Exercise directions
Starting at the line that contains "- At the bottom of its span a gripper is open" and ending at the line that contains "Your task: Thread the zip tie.", the lines below are to be given again exactly, with nothing added.

Data extract Block Start

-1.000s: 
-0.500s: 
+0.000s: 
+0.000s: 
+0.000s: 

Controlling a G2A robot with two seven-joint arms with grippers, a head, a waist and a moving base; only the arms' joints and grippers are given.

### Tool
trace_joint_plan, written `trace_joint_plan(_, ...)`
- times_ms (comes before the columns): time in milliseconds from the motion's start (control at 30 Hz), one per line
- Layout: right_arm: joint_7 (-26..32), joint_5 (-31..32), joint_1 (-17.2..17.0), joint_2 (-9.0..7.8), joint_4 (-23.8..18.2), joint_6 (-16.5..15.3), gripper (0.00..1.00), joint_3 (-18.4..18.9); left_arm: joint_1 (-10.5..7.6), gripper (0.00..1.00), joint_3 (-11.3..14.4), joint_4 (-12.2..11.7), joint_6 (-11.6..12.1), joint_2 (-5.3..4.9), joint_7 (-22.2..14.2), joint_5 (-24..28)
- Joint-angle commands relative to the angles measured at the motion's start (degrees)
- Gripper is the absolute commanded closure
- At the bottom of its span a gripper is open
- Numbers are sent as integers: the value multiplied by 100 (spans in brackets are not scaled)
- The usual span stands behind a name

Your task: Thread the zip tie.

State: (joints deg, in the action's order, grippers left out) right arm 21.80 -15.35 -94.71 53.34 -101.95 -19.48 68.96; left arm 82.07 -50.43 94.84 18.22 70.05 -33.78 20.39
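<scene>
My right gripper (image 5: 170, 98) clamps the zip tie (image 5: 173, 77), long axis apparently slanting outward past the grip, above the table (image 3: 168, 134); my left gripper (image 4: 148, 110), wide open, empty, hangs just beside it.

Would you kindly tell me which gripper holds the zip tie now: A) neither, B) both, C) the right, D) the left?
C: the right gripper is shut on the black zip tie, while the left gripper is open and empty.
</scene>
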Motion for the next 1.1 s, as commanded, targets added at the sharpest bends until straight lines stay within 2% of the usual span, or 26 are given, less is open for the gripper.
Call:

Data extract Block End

Response box
- At the bottom of its span a gripper is open
- Numbers are sent as integers: the value multiplied by 100 (spans in brackets are not scaled)
- The usual span stands behind a name

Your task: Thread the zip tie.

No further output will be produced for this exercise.